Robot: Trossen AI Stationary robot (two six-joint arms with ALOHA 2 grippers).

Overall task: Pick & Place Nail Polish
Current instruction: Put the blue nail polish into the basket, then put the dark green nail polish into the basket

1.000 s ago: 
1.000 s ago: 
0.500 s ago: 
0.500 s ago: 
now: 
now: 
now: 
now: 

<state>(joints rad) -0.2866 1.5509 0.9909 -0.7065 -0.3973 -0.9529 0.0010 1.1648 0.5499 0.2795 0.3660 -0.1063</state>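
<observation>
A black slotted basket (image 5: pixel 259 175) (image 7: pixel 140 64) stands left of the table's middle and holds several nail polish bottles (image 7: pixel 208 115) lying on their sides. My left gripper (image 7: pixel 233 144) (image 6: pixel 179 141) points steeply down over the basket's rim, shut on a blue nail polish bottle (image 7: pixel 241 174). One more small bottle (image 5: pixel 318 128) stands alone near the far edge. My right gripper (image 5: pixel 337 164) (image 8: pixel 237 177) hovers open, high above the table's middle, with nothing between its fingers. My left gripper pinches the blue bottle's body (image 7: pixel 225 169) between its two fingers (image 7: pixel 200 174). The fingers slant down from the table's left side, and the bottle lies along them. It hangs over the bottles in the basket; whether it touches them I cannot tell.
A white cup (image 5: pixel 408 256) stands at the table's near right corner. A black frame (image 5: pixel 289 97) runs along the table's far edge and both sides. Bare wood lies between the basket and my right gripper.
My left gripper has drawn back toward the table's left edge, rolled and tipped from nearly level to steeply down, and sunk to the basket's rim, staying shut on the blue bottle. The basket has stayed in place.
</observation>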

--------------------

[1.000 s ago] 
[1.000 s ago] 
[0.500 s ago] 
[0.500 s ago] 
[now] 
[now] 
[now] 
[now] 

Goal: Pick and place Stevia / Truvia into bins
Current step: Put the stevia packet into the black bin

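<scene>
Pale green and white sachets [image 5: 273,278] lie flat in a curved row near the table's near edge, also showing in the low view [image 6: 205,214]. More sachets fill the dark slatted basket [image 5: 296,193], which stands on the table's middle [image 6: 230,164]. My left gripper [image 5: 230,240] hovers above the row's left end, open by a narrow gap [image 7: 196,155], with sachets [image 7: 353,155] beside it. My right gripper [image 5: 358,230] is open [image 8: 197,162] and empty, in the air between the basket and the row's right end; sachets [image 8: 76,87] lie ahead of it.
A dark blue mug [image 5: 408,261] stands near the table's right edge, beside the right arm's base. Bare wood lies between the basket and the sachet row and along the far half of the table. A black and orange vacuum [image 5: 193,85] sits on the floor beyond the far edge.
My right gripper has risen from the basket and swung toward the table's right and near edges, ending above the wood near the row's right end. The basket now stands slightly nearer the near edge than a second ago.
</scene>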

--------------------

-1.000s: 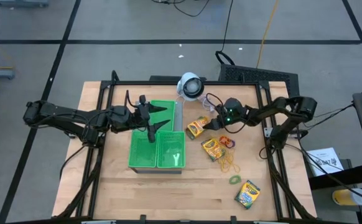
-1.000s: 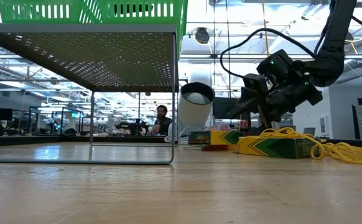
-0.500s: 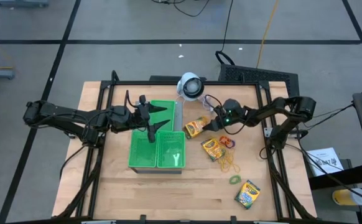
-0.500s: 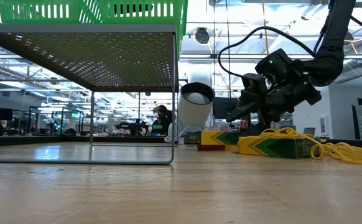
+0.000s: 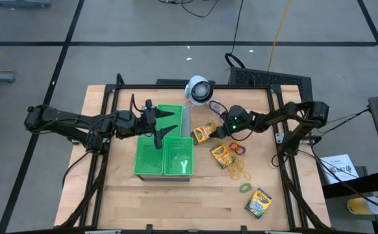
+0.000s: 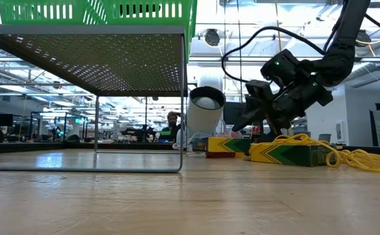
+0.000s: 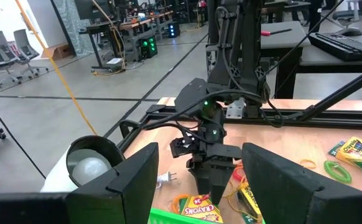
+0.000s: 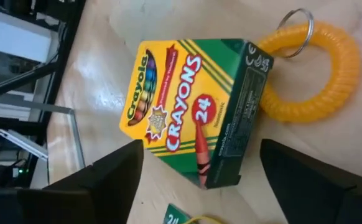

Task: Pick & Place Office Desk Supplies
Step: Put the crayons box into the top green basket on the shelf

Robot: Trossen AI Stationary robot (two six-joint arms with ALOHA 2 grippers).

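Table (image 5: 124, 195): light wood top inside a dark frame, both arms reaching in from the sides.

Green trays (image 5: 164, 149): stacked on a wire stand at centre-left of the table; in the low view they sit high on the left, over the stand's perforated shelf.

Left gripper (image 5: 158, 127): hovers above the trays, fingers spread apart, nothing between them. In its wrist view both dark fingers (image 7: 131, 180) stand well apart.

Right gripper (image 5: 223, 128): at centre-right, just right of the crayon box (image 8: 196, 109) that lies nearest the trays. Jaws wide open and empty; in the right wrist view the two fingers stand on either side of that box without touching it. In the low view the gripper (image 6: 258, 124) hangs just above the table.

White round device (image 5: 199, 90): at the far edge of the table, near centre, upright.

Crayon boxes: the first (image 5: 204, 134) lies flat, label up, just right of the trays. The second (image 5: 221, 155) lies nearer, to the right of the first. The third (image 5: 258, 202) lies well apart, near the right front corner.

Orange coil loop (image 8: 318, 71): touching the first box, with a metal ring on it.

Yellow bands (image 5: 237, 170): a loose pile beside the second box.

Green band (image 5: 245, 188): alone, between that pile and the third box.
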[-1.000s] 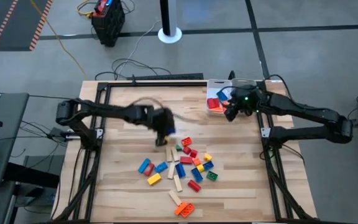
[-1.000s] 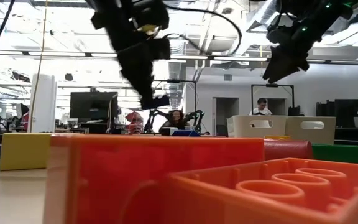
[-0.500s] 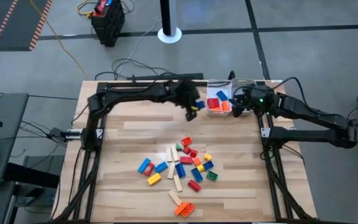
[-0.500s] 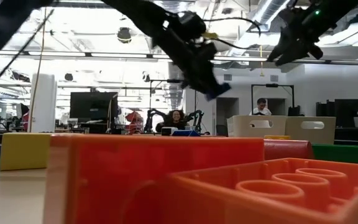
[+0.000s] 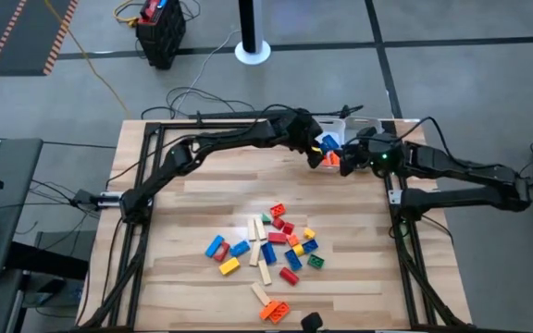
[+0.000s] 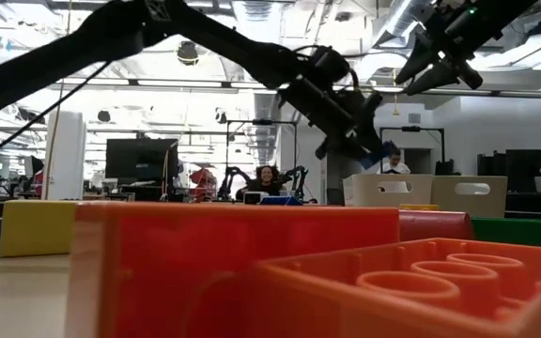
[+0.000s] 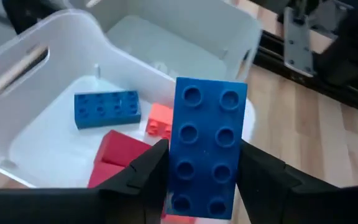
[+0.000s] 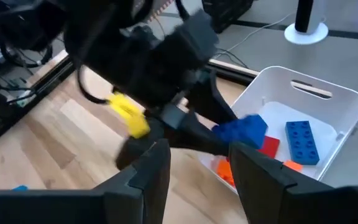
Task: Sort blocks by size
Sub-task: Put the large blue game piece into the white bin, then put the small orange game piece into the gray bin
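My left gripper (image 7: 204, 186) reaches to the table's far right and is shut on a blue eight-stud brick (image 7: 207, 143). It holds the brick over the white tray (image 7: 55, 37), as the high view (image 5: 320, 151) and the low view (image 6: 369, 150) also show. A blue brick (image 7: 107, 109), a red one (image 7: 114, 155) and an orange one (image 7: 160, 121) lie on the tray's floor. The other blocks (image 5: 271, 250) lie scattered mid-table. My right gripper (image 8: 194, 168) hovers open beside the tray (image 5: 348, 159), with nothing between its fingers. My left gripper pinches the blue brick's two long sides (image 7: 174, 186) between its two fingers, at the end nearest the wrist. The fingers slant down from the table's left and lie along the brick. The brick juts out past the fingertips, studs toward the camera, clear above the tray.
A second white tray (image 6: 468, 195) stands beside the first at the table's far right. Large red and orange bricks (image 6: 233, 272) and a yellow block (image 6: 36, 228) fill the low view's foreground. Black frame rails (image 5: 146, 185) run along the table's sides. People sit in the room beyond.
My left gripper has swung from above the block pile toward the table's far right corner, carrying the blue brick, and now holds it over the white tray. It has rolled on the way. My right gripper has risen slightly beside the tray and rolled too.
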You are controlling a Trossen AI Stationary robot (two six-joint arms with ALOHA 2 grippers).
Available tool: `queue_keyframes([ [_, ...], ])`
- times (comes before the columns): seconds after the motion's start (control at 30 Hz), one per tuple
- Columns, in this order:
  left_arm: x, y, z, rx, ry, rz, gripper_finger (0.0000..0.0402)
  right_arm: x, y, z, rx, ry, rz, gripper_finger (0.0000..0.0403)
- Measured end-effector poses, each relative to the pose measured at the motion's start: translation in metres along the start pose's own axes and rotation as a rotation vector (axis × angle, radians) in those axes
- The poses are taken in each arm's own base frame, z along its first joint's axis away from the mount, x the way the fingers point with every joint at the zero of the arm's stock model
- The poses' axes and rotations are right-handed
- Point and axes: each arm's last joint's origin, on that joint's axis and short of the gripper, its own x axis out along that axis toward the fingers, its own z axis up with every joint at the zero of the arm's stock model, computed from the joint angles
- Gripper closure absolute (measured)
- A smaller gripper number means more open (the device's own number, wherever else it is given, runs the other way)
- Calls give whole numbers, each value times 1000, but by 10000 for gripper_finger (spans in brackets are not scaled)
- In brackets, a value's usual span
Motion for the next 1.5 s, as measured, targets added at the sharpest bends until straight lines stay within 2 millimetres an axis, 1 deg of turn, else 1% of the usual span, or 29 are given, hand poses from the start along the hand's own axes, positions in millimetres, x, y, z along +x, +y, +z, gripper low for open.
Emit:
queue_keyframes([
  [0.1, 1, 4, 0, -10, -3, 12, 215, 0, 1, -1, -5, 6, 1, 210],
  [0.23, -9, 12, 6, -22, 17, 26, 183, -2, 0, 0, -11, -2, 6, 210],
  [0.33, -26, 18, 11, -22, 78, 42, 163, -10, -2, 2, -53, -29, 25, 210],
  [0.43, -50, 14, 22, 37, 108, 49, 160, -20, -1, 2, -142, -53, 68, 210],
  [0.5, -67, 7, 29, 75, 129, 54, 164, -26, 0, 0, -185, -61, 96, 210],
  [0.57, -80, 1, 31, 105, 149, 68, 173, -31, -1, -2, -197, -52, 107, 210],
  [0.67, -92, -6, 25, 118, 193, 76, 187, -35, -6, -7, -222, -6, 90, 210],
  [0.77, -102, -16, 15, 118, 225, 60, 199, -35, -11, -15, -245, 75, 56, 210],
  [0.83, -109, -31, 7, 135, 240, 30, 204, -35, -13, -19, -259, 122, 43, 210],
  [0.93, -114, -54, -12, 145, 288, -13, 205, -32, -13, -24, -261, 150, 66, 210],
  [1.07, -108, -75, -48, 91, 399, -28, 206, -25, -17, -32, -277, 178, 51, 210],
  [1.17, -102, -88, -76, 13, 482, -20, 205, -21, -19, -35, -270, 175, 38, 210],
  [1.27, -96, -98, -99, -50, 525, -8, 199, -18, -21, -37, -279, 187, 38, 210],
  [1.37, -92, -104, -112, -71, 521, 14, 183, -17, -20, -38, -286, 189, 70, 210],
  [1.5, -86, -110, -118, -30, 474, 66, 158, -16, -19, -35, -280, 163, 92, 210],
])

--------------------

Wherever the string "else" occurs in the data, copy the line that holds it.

> [PROBLEM SOLUTION]:
- A smaller gripper number means more open (the device's own number, wherever else it is given, runs the other way)
Motion for the next 1.5 s, as measured, targets added at the sharpest bends until straight lines stay within 2 millimetres an axis, 1 deg of turn, else 1% of the usual span, or 29 are given, hand poses from the start along the hand's own axes, positions in millimetres, x, y, z along +x, +y, +z, gripper low for open.

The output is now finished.